日本版だと、マーセリンが会議場から出たと思ったら、いきなりランピーと並んで廊下を歩くシーンに繋がっています。
・その後、マーセリンとランピーがBFプリンセスの部屋を荒らして逃げ、追いかけてきたシロップガードをマーセリンが驚かすのは同じですが、驚いたシロップガードが外へと落下し、仲間が駆けつけてくるシーンが日本版ではカット。
・ランピーたちが車を盗んで出かけるのは日本版にもありますが、車の鍵穴にナイフをガチャガチャ突っ込んでエンジンを始動させるシーンはカット。
・そして、マーセリンとランピーが、車でBFプリンセスをはねてしまうという重大なシーンがあるのですが、日本版ではカットされています。
車を走らせていたら、制止しようと前に飛び出してきたBFプリンセスと衝突。人身事故に動揺するランピーを落ち着かせ、マーセリンはBFプリンセスが無事生きていることを確認すると車のトランクに放り込んで、再発進。 景気づけにさっきBFプリンセスの部屋から盗んできたCDをコンポで鳴らし始める…という内容でした。
日本版はこの事故のくだりを丸ごとカットしてBFプリンセスを砂漠に置き去りにするシーンに繋げているので、見ていてわけのわからない展開になっています。
・ラスト、日本版ではシュトレーデルが「欲しいものは見つかりましたかー?」と言って、皆が歓声を上げて終わりですが、オリジナルだとまだ続きがあります。スライムプリンセスが「待って!卵を産みだす準備ができたようよ!」と言って卵をひり出すとそれがシュトレーデルに命中、卵まみれになったシュトレーデルが「ハッピープリンセスデイ!」と言ってタイトル回収して終わりでした。スライムPはエピソード冒頭でブレックファーストPから「あなた今、卵を持ってるじゃない(出しなさいよ)」と咎められていたので、望み通りにくれてやった、ということですね。
まとめ
修正を受けたシーンの内容を見ていくと、セクシャル・ショッキング・グロテスクな表現、犯罪的な行動などが規制の対象になっているようです。

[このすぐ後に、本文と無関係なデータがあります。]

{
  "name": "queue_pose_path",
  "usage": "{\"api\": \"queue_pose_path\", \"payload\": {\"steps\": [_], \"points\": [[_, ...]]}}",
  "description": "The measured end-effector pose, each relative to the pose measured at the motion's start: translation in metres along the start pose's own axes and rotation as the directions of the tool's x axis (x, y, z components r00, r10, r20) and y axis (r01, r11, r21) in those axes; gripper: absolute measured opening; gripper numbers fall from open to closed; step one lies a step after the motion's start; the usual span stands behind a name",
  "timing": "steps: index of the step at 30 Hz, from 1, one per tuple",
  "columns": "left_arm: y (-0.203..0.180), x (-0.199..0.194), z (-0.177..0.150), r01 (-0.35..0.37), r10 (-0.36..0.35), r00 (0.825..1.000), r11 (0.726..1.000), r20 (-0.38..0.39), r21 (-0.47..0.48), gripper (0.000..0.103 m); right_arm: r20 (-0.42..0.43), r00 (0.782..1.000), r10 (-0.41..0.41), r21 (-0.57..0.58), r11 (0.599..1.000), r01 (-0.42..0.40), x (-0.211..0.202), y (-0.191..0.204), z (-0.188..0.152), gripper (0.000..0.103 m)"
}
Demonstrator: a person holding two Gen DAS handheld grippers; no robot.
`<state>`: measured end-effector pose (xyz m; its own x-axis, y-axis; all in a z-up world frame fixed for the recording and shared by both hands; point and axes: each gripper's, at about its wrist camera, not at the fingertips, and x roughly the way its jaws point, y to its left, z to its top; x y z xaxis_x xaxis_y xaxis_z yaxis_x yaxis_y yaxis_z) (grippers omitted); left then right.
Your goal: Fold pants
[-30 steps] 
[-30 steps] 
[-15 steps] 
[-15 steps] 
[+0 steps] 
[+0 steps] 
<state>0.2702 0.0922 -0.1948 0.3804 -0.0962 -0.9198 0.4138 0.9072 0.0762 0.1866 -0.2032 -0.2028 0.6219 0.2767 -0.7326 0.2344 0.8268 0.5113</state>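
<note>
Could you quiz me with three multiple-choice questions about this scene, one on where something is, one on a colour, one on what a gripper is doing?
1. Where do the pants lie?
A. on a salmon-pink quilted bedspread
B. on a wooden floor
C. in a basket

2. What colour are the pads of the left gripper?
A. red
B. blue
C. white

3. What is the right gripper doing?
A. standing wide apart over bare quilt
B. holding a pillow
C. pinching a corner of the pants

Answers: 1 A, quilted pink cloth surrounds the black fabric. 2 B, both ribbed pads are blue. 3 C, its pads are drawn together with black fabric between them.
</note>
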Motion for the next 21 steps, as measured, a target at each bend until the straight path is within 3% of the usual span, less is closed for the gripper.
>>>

ただ、どうしてこれが修正されたのかという理由はだいたい想像がつくのですが、「どういう表現ならセーフで、どこからがアウトなのか」という基準が見れば見るほどよくわかりません。
こんなとこカットしなくてもよくない?と思ってしまうほど些細なカットをしているかと思えば、それ以上に過激と思えるシーンは問題なく放送されたりしている場合もあるからです。修正がシーズン5以降に数多いことから推測すると、途中から規制が厳しくなった可能性もありますが…。
修正の是非について個人的な考えを言えば、基本的には否定的です。だいたいは過剰な自主規制に思えますし、カットされて話の内容がわかりにくくなっていたり、トリミングによる違和感や見栄えの悪さはやっぱり勘弁してほしいです。
ただ、こうして修正点を確認していると、「これは子供向けアニメとしてはちょっと過激なんじゃないか」と、オリジナル版の元々の表現に疑問を感じた部分も少なからずありました(『シタデル』のグロ描写への妙なこだわり、『ツリートランクの結婚式』の性的描写の多さ等)。
アドベンチャータイムは子供向けアニメというジャンルでありながら、明らかに大人向けな黒いギャグ、ハードなストーリーが展開されるのが特徴ですが、子供向けの枠で「子供向けからの逸脱した要素」をやった結果、表現規制にひっかかって本来の表現がファンに届かないのだとすると、なんとも悩ましい話ではあります。